The Jets should be able to dominate up front on defense if Wilkerson is able to constantly push Gilbert off his heels, which will open up the flood gates on both sides of the line. Wilkerson will be aided by rookie defensive tackle Sheldon Richardson, who racked up five combined tackles, one stuff and one sack against the Falcons.
Brian Winters (Jets' OG) vs. LaMarr Woodley (Steelers' OLB)
The Steelers' pass rush has been nonexistent in 2013, registering a meager total of four sacks and 16 yards for loss in four games.
Outside linebacker LaMarr Woodley has supplied a majority of the pressure, recording three sacks and a forced fumble while accounting for 14 yards for loss. Pittsburgh is bound to use Woodley in creative blitz situations against rookie offensive guard Brian Winters, who played all 46 offensive snaps in the Jets' win over Atlanta.
Winters took over for embattled left guard Vladimir Ducasse, who simply hasn't developed into the dependable brand of lineman the Jets figured he would be when selecting him in the second round of the 2010 draft.
Woodley is a playmaker on defense, capable of penetrating the backfield without a moment's notice. He typically lines up on the left side, opposite where Winters will be stationed on the offensive front. However, it would be surprising for famed Steelers' defensive coordinator Dick LeBeau not to exploit Winters' vast inexperience in pass protection.
Can the Jets beat the Steelers if Smith commits 2+ turnovers?
Forcing pressure on rookie quarterback Geno Smith will be paramount for the Steelers if they expect to beat the Jets at MetLife Stadium, where Gang Green is 2-0 this season.
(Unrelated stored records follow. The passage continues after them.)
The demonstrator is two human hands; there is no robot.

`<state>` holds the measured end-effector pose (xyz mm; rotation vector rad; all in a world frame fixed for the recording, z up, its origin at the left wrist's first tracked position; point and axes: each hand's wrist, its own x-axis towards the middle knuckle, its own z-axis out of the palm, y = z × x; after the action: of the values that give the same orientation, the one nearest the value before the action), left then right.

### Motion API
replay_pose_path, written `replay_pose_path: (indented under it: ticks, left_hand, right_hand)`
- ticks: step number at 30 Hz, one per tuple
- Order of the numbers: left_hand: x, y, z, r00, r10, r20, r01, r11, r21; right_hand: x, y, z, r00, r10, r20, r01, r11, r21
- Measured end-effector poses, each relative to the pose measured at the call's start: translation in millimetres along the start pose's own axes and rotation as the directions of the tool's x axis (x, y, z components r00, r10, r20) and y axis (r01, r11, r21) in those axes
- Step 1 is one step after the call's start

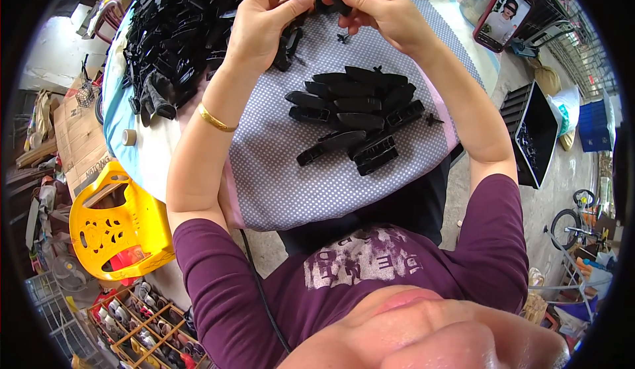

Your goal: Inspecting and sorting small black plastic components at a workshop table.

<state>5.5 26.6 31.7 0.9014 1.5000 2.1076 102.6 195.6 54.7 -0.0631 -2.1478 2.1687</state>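
Note:
At the far edge of the cloth, my left hand (268, 25) and my right hand (387, 15) are raised close together. Fingertips of both are closed on small black plastic parts; the right pinches a slim dark one (337, 0) between thumb and fingers. Whether the two hands' parts are joined I cannot tell. Yellowish covers show on some fingertips. Below the hands, a small group of long black plastic pieces (359, 104) lies on the dotted grey cloth (284, 193). A large heap of similar black parts (175, 35) spreads beside my left forearm.
A tape roll (129, 137) lies at the table's left side, above a yellow plastic chair (119, 227). On the right are a propped phone (504, 15), a metal can (477, 1) and a black crate (531, 134) holding dark pieces. A shoe rack (149, 326) stands lower left.

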Motion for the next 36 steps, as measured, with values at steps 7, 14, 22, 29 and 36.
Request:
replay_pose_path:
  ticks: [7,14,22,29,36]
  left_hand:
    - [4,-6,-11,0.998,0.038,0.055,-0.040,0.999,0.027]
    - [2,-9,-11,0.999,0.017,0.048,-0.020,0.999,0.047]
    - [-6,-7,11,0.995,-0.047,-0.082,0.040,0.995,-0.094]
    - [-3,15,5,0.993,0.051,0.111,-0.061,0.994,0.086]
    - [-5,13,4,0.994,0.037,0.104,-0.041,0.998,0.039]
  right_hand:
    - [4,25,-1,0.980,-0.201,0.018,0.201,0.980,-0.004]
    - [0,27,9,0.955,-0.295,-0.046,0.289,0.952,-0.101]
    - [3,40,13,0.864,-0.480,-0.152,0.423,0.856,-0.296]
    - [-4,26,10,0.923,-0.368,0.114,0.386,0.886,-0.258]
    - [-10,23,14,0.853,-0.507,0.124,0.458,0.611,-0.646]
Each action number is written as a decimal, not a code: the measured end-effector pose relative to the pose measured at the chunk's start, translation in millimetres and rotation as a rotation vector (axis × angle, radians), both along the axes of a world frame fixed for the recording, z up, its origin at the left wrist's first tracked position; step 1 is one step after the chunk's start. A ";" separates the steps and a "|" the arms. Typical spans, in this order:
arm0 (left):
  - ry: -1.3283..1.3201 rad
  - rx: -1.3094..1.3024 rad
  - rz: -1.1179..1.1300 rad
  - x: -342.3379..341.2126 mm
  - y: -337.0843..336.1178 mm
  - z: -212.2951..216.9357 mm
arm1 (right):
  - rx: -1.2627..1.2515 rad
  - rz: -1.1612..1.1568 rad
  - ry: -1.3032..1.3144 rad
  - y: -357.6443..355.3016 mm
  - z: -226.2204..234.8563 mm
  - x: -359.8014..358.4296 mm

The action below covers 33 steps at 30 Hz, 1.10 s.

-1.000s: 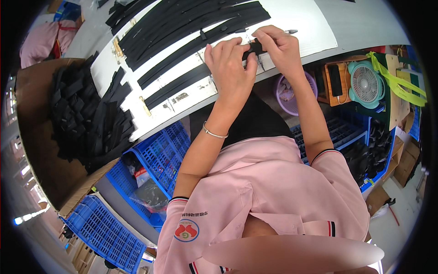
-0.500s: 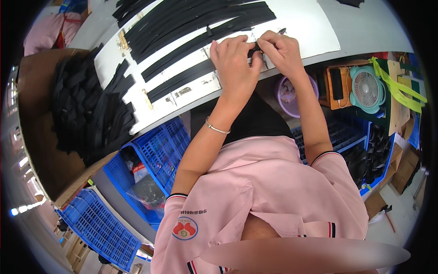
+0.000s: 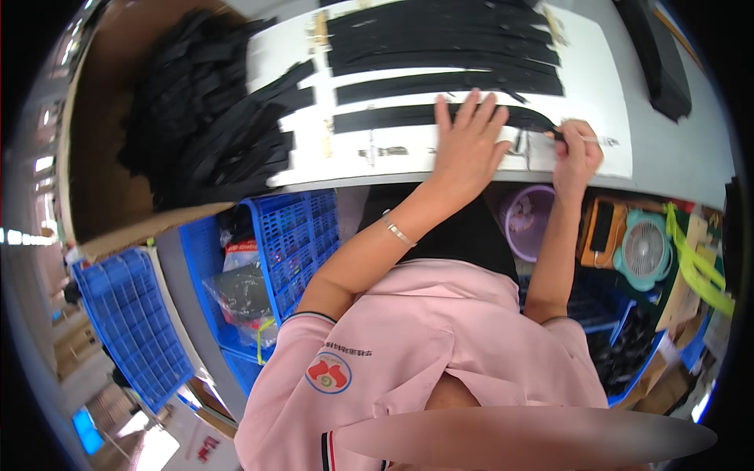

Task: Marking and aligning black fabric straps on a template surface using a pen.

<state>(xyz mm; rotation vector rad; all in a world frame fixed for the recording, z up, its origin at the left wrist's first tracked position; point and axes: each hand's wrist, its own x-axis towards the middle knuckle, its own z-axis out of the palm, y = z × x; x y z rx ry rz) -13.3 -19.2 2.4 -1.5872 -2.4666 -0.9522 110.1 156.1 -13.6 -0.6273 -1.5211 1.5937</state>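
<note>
Workroom: grey counter [image 3: 667, 157] crossing the top of the view, a white board [image 3: 605, 86] lying on it; at the left, an open cardboard box [image 3: 102, 137] heaped with loose black strips [image 3: 196, 102]

Below the counter: blue crates [image 3: 298, 243] at the left, a purple basket [image 3: 542, 235] and a small teal fan [image 3: 646, 251] at the right

Black strip [image 3: 385, 118]: long, narrow and flat on the white board, nearer the person than a block of parallel strips [image 3: 440, 39]; its right end bends down toward the right hand [image 3: 577, 161]

Left hand [image 3: 467, 153]: palm down, fingers spread over the middle of the black strip, gripping nothing

Right hand: fingers closed around a slim, light pen-like tool [image 3: 597, 140] that sticks out to the right; whether they also pinch the end of the black strip, I cannot tell

Handling: judging by its look, the black strip is light, soft and bendy, unlikely to break but easily pulled askew; best held flat at the middle and taken by its right end

Edges and room: a band of white board shows between the black strip and the counter's near edge; grey counter stretches beyond the board's right edge, while the cardboard box wall limits sideways movement at the left
</note>
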 end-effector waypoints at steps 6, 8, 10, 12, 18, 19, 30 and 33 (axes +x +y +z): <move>0.018 0.092 -0.039 -46.3 30.5 -10.9 | 0.019 0.008 0.027 -3.5 -0.4 -6.5; -0.051 0.140 -0.033 -45.5 24.4 -5.6 | 0.046 -0.029 -0.050 -0.4 0.2 -4.0; -0.088 0.261 -0.001 -44.0 5.7 0.6 | 0.050 -0.035 -0.082 -0.1 1.4 -4.5; -0.064 0.384 0.069 -48.7 -33.2 15.7 | 0.070 -0.052 -0.156 -1.0 3.4 -4.8; 0.323 0.207 0.676 -112.6 -149.9 37.8 | 0.121 -0.099 -0.078 -10.3 7.2 -14.7; 0.375 0.187 0.752 -129.3 -167.1 29.3 | 0.105 -0.131 -0.039 -13.2 9.7 -18.3; -0.254 0.124 0.124 -82.5 -80.3 24.6 | 0.124 -0.223 -0.170 -48.1 25.6 -8.8; -0.248 0.141 -0.009 -43.8 -34.3 22.2 | 0.507 -0.198 -0.245 -65.6 8.8 -3.1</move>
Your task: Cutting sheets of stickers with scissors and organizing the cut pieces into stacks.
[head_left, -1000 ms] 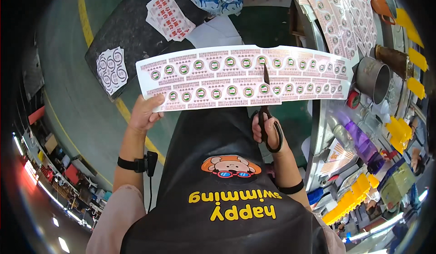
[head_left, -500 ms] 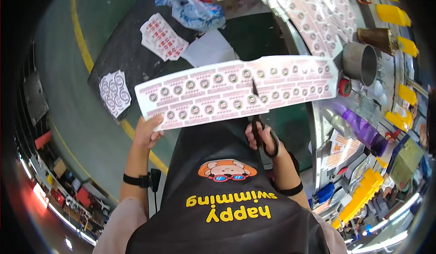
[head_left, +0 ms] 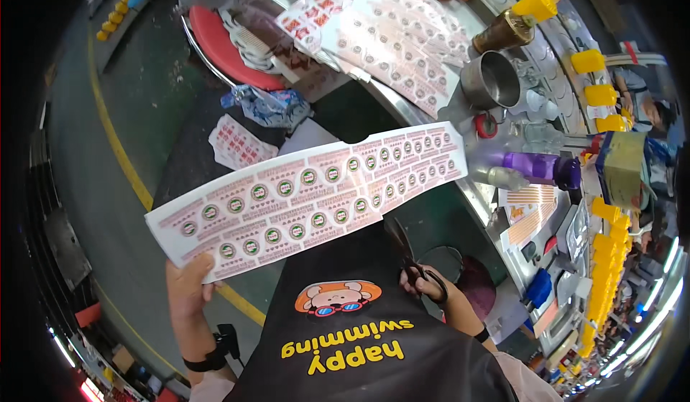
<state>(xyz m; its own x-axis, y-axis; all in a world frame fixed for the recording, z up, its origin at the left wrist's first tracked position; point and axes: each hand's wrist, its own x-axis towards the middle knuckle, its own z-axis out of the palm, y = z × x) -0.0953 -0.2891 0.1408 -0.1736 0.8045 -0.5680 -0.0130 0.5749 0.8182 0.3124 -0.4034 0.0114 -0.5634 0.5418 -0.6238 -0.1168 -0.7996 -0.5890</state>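
Note:
A long white sheet (head_left: 309, 193) printed with rows of round green marks and pink lettering stretches slantwise before me. My left hand (head_left: 188, 287) pinches its lower left corner, thumb on top. The far right end of the sheet reaches over the edge of the metal table. Below the sheet's lower edge, dark-handled scissors (head_left: 405, 244) point up and left, apart from the sheet. Their handle loops sit in my right hand (head_left: 430, 284), whose fingers are wrapped round them. Whether the sheet is slit near its middle I cannot tell.
Similar printed sheets (head_left: 395, 43) cover the metal table's far part, near a steel cup (head_left: 490, 82) and a purple bottle (head_left: 535, 167). A red stool (head_left: 233, 53), a blue patterned bag (head_left: 269, 107) and a small red-printed sheet (head_left: 241, 143) lie beyond my left hand.
The scissors, whose blade lay across the middle of the sheet, have come out below its lower edge. The sheet has shifted left with my left hand, and the view has swung.

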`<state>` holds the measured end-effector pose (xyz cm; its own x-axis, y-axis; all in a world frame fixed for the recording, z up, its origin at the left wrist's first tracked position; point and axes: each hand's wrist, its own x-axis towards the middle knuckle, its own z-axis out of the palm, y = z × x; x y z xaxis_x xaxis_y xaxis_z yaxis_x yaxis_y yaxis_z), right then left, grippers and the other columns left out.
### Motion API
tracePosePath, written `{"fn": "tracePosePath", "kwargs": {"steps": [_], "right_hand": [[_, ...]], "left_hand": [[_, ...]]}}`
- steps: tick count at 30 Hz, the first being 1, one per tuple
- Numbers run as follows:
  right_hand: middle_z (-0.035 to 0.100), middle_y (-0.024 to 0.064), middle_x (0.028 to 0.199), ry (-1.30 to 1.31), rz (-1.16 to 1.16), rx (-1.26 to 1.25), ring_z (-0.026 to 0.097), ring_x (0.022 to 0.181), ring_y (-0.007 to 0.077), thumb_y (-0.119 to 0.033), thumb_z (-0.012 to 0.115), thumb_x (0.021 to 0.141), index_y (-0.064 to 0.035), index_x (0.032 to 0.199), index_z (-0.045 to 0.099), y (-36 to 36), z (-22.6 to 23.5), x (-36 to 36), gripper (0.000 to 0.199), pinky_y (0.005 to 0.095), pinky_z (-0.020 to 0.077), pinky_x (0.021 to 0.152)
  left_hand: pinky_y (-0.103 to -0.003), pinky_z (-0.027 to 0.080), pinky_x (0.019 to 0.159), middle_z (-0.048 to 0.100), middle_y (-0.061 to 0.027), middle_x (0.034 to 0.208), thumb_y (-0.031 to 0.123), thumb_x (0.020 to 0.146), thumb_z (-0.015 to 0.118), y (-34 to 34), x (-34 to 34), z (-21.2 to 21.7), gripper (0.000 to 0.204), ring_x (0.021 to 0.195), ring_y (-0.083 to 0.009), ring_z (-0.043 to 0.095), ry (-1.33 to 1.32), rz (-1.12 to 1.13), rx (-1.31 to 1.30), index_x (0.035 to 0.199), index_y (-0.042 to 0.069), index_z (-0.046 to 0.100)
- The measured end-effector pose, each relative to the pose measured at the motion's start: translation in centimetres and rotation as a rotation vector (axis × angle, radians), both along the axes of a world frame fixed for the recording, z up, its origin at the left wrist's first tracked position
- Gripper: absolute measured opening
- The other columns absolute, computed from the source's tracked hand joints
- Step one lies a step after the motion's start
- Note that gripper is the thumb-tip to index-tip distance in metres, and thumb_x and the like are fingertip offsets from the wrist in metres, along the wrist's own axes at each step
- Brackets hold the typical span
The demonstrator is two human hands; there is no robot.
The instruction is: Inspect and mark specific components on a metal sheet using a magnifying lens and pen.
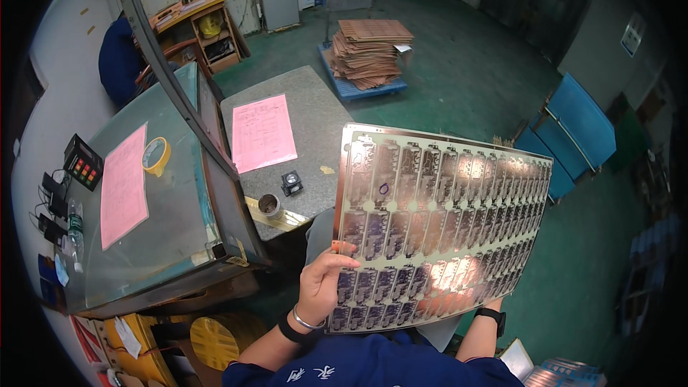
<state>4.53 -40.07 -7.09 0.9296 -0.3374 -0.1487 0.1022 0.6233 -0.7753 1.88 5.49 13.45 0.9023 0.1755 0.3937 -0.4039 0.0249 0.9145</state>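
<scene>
I hold a large shiny circuit board panel [437, 226] up in front of me, tilted, its face covered with rows of repeated small circuits. My left hand [322, 283] grips its lower left edge, thumb on the front face. My right hand is hidden behind the panel's lower right part; only the right wrist with a black watch [491, 317] shows below the edge. A small blue ring mark sits on the panel near its upper left.
A grey stone-topped table [315, 107] carries a pink sheet [261, 132], a small magnifier [291, 183] and a tape roll [269, 205]. A glass-topped bench [172, 208] at left holds another pink sheet and yellow tape [156, 155]. A stack of copper panels [369, 50] lies on a blue cart; a person sits far left.
</scene>
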Motion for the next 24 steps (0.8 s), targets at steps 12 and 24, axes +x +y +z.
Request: {"fn": "tracePosePath", "kwargs": {"steps": [12,24], "right_hand": [[0.039,0.0119,0.14,0.067,-0.045,-0.014,0.039,0.127,0.0255,-0.032,0.035,0.097,-0.007,0.138,0.035,-1.5,-2.1,-0.8,0.048,0.0418,0.0303,0.108],[0.038,0.0119,0.141,0.116,-0.085,-0.043,0.038,0.127,0.0256,-0.031,0.035,0.097,-0.0067,0.138,0.034,-3.6,-4.9,-1.9,0.047,0.0421,0.0297,0.108]], "left_hand": [[-0.032,0.043,0.09,0.063,-0.0125,0.096,0.0,0.094,0.043,-0.2,0.2,0.0,0.02,0.102,-0.0224,0.058,0.002,0.018,0.026,0.09,0.001,0.062],[-0.034,0.043,0.091,0.064,-0.0096,0.088,-0.002,0.093,0.044,-0.2,0.4,-1.8,0.019,0.098,-0.0214,0.059,0.065,0.025,-0.021,0.086,0.002,0.061]]}}
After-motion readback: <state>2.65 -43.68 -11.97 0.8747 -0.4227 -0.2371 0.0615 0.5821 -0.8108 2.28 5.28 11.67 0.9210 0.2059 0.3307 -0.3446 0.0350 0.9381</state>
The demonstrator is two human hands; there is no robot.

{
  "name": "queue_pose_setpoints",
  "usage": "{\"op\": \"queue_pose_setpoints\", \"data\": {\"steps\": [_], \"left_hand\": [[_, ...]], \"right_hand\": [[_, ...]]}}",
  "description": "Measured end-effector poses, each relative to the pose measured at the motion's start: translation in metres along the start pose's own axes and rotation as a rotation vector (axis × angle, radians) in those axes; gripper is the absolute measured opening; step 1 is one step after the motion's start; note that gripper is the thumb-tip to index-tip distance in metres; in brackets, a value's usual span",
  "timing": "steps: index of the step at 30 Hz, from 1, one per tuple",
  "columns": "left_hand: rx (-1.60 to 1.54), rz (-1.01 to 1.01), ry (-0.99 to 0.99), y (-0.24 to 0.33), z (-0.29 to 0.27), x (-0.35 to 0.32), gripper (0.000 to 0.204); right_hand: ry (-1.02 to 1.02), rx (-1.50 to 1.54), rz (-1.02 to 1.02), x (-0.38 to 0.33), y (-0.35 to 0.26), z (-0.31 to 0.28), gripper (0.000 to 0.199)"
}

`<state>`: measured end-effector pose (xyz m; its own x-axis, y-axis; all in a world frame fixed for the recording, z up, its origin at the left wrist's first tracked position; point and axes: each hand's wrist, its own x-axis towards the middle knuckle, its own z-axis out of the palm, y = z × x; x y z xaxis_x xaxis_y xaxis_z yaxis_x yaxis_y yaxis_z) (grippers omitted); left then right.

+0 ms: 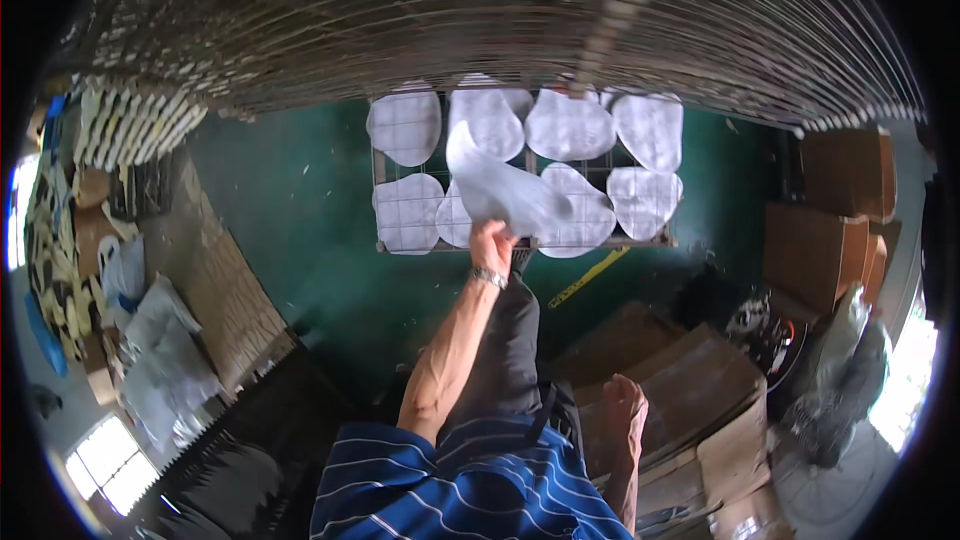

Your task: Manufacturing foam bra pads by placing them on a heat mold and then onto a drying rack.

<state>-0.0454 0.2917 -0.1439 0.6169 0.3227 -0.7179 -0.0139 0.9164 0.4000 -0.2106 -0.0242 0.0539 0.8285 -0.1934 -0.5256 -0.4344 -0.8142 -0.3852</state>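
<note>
My left hand (490,243), with a metal watch on its wrist, reaches forward and pinches the near edge of a whitish curved sheet piece (505,188). The piece is smeared by motion and hangs over a wire rack (590,170). Several similar rounded white pieces (568,125) lie on the rack in two rows, and the moving one partly covers those in the middle. My right hand (625,402) is at my right side, well back from the rack, its fingers curled with nothing visible in them.
A large slatted wire frame (480,30) spans the top. Cardboard boxes (815,255) stand at the right, and flattened cardboard (690,390) lies nearer. White sacks (165,340) and a brown board (235,290) are at the left. Yellow tape (585,280) marks the green floor (320,180).
</note>
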Motion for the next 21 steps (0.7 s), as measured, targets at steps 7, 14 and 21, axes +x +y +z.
{"op": "queue_pose_setpoints", "data": {"steps": [7,14,21], "left_hand": [[-0.143,0.241,0.045,0.126,-0.027,0.226,0.026],[-0.321,0.399,-0.047,0.172,-0.062,0.316,0.042],[0.468,0.018,0.535,0.072,-0.188,0.320,0.060]], "right_hand": [[-0.177,-0.123,-0.072,0.076,-0.029,0.036,0.032],[-0.266,-0.180,-0.023,0.118,-0.019,0.059,0.031],[-0.297,-0.126,-0.010,0.117,-0.008,0.071,0.032]]}}
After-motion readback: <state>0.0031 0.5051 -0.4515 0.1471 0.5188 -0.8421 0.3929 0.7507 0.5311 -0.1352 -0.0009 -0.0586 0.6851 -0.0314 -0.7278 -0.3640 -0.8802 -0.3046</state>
Smith is prone to making mistakes under pressure, evidenced by his horrific four-turnover performance against the Titans (3-2). Tennessee used a multitude of blitz schemes that frequently sent five or more pass rushers, which stymied Smith.
The Steelers don't necessarily have the personnel groupings on defense to effectively blitz on every down, which is why it will be crucial for Woodley to expose Winters on the front to generate some pressure in the backfield.
Pittsburgh ranks fifth in the NFL in pass defense, giving up just 199 passing yards per game. Smith matched that total in Week 5, when he also threw three touchdown passes and led the Jets to a heroic comeback win that put the team back on the map as a potential playoff contender.